## Task description
Set down, word for word, each line from the top of the data through the line that has "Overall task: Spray"; omit every picture.

## Data

Start of Block

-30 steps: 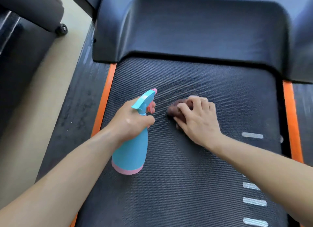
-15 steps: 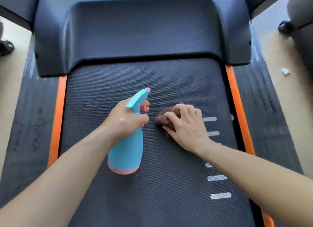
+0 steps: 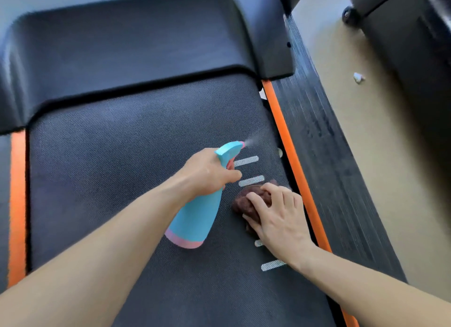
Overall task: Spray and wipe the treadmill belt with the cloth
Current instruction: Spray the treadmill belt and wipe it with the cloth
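Observation:
The dark textured treadmill belt (image 3: 117, 170) fills the middle of the head view. My left hand (image 3: 207, 173) grips a light blue spray bottle (image 3: 195, 217) with a pink base, its nozzle pointing right, and a thin mist leaves the tip toward the belt's right edge. My right hand (image 3: 278, 217) presses flat on a crumpled brown cloth (image 3: 246, 200) lying on the belt near the right orange strip. The cloth is partly hidden under my fingers.
Orange strips (image 3: 290, 156) border the belt on both sides, with a black side rail (image 3: 329, 156) to the right. The black motor cover (image 3: 136, 48) rises at the belt's far end. White dashes (image 3: 251, 180) mark the belt. Beige floor, a small white scrap (image 3: 358, 77) and dark wheeled equipment lie right.
Both hands, with bottle and cloth, have shifted from the belt's middle toward its right edge. The bottle now sprays a mist to the right.

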### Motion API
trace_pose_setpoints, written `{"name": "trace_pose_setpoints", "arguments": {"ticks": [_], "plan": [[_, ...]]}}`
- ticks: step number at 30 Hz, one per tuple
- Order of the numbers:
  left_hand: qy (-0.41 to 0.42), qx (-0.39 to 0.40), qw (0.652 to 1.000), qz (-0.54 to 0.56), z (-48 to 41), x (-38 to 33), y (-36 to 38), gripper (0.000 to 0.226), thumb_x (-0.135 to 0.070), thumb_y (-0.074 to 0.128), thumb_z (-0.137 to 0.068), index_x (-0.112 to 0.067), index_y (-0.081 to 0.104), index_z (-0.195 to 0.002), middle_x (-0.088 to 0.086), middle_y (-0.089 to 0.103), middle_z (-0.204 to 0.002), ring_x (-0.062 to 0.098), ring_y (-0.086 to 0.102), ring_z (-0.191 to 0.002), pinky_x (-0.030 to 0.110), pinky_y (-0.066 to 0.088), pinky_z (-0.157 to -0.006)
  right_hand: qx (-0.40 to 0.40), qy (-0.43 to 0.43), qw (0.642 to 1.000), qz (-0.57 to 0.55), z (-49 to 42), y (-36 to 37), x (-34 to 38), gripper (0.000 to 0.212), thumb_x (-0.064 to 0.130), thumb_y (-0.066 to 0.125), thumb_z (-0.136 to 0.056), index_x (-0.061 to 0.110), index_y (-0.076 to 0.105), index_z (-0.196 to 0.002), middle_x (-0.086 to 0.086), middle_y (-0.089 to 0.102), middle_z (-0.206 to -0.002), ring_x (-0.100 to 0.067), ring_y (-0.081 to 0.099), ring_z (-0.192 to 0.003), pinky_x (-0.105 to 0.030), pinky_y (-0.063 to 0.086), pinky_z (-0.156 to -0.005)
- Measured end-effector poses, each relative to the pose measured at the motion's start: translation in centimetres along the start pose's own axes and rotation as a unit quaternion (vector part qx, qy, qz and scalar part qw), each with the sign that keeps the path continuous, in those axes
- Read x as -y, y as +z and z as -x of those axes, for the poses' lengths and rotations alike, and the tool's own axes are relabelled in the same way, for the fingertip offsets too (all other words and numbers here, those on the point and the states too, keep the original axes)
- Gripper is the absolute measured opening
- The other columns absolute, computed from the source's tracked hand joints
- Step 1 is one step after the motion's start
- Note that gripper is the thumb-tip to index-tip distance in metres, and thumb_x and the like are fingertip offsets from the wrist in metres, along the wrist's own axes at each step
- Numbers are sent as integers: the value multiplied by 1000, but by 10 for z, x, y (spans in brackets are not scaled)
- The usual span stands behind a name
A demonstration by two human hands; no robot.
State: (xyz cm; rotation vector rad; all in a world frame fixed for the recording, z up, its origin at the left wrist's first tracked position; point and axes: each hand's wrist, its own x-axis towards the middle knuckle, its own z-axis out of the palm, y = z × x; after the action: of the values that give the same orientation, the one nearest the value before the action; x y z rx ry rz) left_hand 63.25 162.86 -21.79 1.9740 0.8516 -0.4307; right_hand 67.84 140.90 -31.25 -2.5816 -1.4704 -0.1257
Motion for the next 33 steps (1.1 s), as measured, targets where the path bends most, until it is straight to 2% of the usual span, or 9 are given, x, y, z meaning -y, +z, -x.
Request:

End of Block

## Expected answer
-30 steps: 
-15 steps: 
+0 steps: 
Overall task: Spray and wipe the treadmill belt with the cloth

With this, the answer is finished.